About his politeness, I believe many of us Colombians make an effort to be friendly and behave properly when we are abroad, because we want to make a good impression, as we are well aware of the stereotypes about our country.
Now, I don’t rule out that maybe he likes you back and perhaps was too embarrassed to flirt. I’m kind of sad that both of you didn’t get enough time to build more trust with each other. The story you’ve told us sounds like the beginning of an awesome romantic movie.
But let’s be real. If I were you, I wouldn’t read too much into it. Only if you think it’s really worthy (and safe), I would encourage you to message him and tell him how you feel. Maybe there’s something worth pursuing there, or maybe not. Just be prepared to get either response.
Thank you for responding and i appreciate and educating me on Colombian culture.
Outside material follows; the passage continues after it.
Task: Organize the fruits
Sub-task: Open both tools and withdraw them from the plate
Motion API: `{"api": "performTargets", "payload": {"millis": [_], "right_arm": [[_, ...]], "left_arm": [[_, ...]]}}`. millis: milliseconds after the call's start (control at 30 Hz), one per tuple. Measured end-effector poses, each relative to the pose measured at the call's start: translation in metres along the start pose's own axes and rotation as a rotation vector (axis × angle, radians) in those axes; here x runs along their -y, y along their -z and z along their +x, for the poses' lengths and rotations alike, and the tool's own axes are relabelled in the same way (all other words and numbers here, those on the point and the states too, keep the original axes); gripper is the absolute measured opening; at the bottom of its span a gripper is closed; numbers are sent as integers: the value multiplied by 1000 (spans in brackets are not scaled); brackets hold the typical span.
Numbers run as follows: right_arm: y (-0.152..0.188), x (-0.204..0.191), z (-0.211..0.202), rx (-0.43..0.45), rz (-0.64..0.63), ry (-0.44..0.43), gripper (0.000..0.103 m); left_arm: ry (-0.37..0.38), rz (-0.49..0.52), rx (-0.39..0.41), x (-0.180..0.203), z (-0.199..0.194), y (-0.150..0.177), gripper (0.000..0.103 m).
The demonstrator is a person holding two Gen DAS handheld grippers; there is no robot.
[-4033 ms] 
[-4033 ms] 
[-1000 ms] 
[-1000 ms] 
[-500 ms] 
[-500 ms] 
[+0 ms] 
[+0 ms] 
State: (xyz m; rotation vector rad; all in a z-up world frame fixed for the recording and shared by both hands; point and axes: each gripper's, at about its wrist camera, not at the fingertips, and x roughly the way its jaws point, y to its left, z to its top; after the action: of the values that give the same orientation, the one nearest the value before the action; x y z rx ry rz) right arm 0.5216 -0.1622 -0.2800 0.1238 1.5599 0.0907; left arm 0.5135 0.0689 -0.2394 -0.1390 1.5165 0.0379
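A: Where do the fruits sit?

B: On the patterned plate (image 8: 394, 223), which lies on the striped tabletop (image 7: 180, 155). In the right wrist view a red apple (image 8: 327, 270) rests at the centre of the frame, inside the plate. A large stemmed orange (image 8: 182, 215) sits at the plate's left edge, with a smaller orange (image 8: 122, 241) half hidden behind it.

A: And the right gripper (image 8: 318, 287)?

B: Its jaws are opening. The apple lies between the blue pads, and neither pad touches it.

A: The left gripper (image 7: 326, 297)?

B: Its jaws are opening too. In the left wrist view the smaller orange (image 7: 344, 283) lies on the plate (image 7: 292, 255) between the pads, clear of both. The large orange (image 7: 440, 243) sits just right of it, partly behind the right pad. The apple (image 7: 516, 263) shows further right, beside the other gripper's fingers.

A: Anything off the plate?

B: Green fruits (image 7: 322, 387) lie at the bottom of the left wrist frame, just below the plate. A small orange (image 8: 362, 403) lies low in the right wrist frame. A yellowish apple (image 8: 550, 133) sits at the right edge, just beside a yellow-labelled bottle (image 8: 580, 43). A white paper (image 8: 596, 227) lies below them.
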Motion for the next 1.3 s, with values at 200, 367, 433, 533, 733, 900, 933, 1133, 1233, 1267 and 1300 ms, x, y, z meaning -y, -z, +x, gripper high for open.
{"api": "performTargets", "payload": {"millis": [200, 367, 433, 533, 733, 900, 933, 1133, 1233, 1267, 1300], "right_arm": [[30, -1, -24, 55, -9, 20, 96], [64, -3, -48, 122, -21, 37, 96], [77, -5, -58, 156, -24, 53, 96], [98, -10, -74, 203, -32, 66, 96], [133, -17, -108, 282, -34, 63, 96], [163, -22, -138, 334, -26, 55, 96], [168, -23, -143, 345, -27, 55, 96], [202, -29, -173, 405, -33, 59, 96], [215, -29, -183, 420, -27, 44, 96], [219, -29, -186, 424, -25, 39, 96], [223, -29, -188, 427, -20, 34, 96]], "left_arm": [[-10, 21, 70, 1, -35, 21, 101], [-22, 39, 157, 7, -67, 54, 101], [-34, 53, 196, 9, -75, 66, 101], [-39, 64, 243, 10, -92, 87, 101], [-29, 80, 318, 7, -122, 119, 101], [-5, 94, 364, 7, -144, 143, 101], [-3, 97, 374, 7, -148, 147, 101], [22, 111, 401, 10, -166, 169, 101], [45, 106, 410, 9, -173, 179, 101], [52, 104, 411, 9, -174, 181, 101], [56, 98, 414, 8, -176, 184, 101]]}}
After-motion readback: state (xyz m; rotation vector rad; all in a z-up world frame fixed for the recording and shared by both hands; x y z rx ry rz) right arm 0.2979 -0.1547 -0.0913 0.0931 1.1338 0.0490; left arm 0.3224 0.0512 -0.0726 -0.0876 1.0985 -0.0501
I managed to make contact with this guy “J” as i had his mobile number that i received from the company that booked my services. Everything went well the messaging back and forth but i read too much into it. “J” was just being a very good friend to me which i was hoping that he maybe could have told me that he had some attraction or crush on me. I am so heartbroken now as he did make it clear before in his messages that its friendship. i always read between the lines but he is a flirt or maybe I’m just not use to attention from another man especially with such a flirtatious accent lol…I’ve known him for a solid 12 days only and i just get this feeling if he had been a little bit longer in South Africa I am sure i would have made a helluva impact on him so he never forget about me:):):):)
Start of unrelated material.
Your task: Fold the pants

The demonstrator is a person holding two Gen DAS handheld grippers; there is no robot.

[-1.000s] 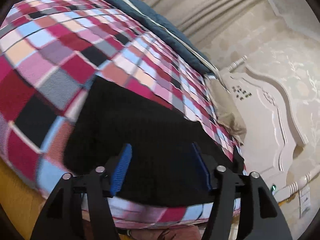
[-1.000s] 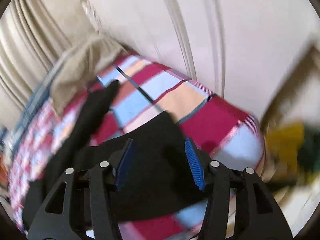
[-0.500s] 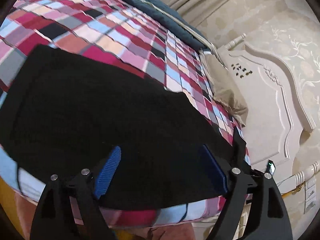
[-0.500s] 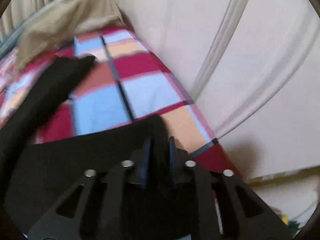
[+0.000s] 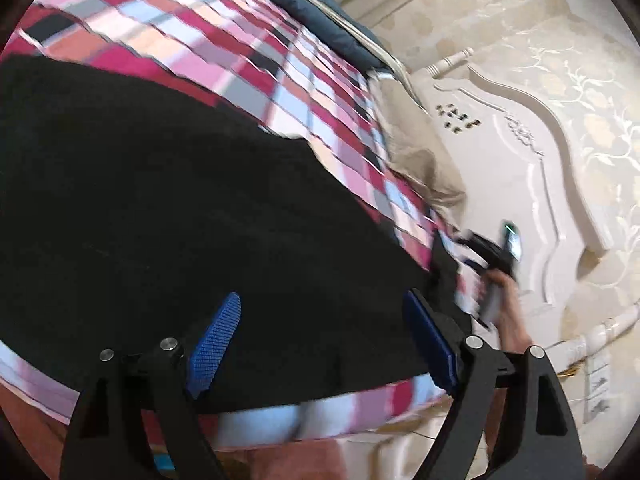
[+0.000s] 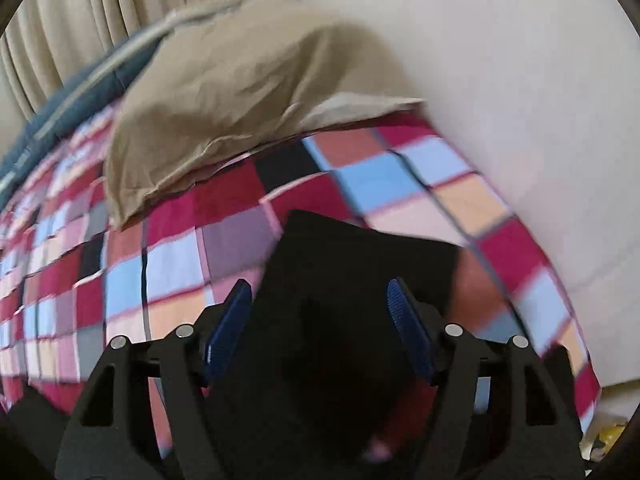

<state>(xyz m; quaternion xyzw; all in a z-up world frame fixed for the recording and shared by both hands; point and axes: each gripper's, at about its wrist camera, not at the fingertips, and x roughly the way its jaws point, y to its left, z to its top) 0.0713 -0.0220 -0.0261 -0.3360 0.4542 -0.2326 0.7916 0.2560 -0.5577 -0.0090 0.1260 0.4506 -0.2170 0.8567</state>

The more we messaged each other the more i fell for him and as i mentioned before the amount of respect he showed me even if there was a bit of flirting coming from his side. i did enjoy it while it lasted as we are no longer in contact until i get a grip on myself and sort out my life as i am a married woman. sometimes i wonder if i had not told him how i felt then maybe we still would have been messaging & flirting:) i think i scared him off also hopefully not for good. Besides what i am feeling towards him i hope that we still can be friends one day. Colombia is still on my bucket list even if “J” and myself aren’t friends any longer. also should i find myself being single by then i will bring home a Colombian man who can say my name all day as it sounds so damn sexy:):):)
Anyway it was good chatting & opening up to you.
Is it common for Colombian men to kiss women on the lips?